Physical Activity and Screen-Time Viewing Among Elementary School–Aged Children in the United States From 2009 to 2010

Author Affiliations

Author Affiliations: Division of Health and Nutrition Examination Surveys, National Center for Health Statistics, Centers for Disease Control and Prevention, Hyattsville (Drs Fakhouri, Kit, and Ogden, Mr Hughes, and Ms Brody), and US Public Health Service, Rockville (Dr Kit), Maryland; and Epidemic Intelligence Service, Office of Surveillance, Epidemiology, and Laboratory Services, Centers for Disease Control and Prevention, Atlanta, Georgia (Dr Fakhouri).

JAMA Pediatr. 2013;167(3):223-229. doi:10.1001/2013.jamapediatrics.122

Objectives To describe the percentage of children who met physical activity and screen-time recommendations and to examine demographic differences. Recommendations for school-aged children include 60 minutes of daily moderate-to-vigorous physical activity and no more than 2 hours per day of screen-time viewing.

Design Cross-sectional study.

Setting Data from the 2009-2010 National Health and Nutrition Examination Survey, a representative sample of the US population.
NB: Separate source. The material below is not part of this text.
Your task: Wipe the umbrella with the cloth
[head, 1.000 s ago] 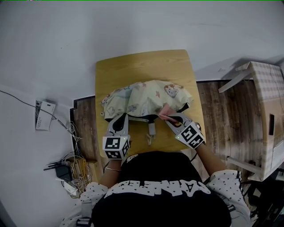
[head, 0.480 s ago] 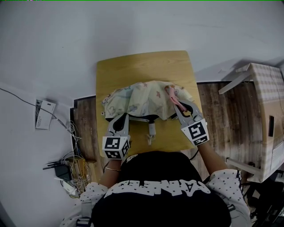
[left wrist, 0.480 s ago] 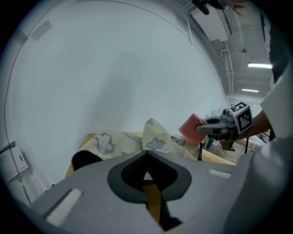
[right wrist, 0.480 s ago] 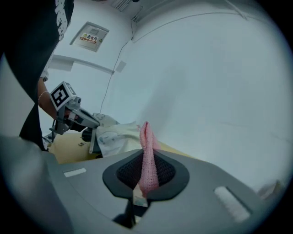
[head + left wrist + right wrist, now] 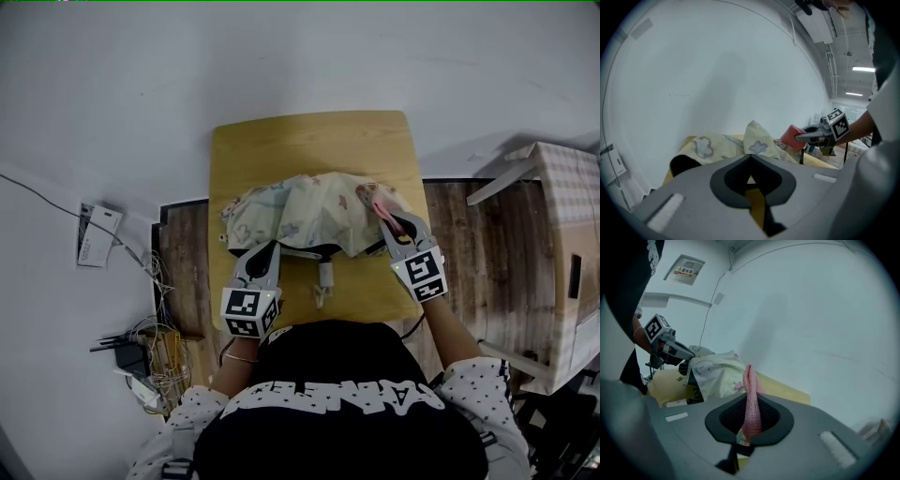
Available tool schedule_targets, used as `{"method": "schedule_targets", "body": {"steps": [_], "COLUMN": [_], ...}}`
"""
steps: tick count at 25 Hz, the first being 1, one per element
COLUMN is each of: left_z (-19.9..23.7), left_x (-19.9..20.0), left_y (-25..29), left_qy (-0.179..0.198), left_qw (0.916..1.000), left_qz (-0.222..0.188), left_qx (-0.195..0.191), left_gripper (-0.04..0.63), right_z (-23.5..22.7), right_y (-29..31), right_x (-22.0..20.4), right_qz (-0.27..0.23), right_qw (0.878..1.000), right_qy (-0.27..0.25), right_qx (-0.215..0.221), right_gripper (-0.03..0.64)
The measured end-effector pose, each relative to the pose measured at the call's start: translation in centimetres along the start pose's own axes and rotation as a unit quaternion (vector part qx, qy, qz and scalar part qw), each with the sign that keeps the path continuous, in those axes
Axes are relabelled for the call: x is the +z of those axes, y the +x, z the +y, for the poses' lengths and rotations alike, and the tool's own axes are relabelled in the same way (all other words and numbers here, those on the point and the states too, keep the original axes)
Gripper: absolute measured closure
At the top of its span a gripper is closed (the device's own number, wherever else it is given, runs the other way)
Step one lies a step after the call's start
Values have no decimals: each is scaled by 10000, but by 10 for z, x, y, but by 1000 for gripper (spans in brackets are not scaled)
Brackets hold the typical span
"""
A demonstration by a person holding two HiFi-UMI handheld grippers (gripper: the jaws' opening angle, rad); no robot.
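The umbrella (image 5: 314, 211), half-collapsed with its pale printed canopy bunched up, lay across the middle of the tabletop (image 5: 309, 145), its short handle (image 5: 325, 275) pointing back toward the person. The left hand-held gripper (image 5: 270, 247) sat with its jaws together at the canopy's near left edge; whether any fabric was caught between them could not be told. The right hand-held gripper (image 5: 394, 222) was clamped on the pink cloth (image 5: 380, 201), which stood up out of its jaws against the canopy's right end. The bunched canopy lay between the two grippers, and the handle sat in the gap in front of the person.

Beyond the umbrella the far half of the tabletop was bare up to its far edge. The near strip held only the handle. The right gripper worked close to the tabletop's right edge.

The top was light yellow wood. A white wall (image 5: 281, 56) rose behind it, and a dark wooden floor (image 5: 478, 244) showed at both sides. A checked box (image 5: 572, 206) stood well off to the right. A tangle of cables (image 5: 150, 352) and a small white box (image 5: 96, 236) lay off to the left.
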State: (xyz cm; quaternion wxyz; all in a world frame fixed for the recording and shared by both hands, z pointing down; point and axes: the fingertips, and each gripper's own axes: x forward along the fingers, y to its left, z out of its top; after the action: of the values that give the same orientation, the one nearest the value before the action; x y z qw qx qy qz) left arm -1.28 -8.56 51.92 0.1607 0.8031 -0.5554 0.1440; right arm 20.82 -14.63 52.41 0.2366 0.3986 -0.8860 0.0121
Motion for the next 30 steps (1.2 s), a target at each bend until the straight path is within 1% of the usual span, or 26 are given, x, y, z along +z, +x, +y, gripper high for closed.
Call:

Participants Analysis included 1218 children 6 to 11 years of age.

Main Exposures Age, race/ethnicity, sex, income, family structure, and obesity status.

Main Outcome Measures Proxy-reported adherence to physical activity and screen-time recommendations, separately and concurrently.

Results Based on proxy reports, overall, 70% of children met physical activity recommendations, and 54% met screen-time viewing recommendations. Although Hispanics were less likely to meet physical activity recommendations (adjusted odds ratio [aOR], 0.60 [95% CI, 0.38-0.95]), they were more likely to meet screen-time recommendations compared with non-Hispanic whites (aOR, 1.69 [95% CI, 1.18-2.43]). Only 38% met both recommendations concurrently. Age (9-11 years vs 6-8 years: aOR, 0.57 [95% CI, 0.38-0.85]) and obesity (aOR, 0.53 [95% CI, 0.38-0.73]) were inversely associated with concurrent adherence to both recommendations.

Conclusions Fewer than 4 in 10 children met both physical activity and screen-time recommendations concurrently. The prevalence of sedentary behavior was higher in older children. Low levels of screen-time viewing may not necessarily predict higher levels of physical activity.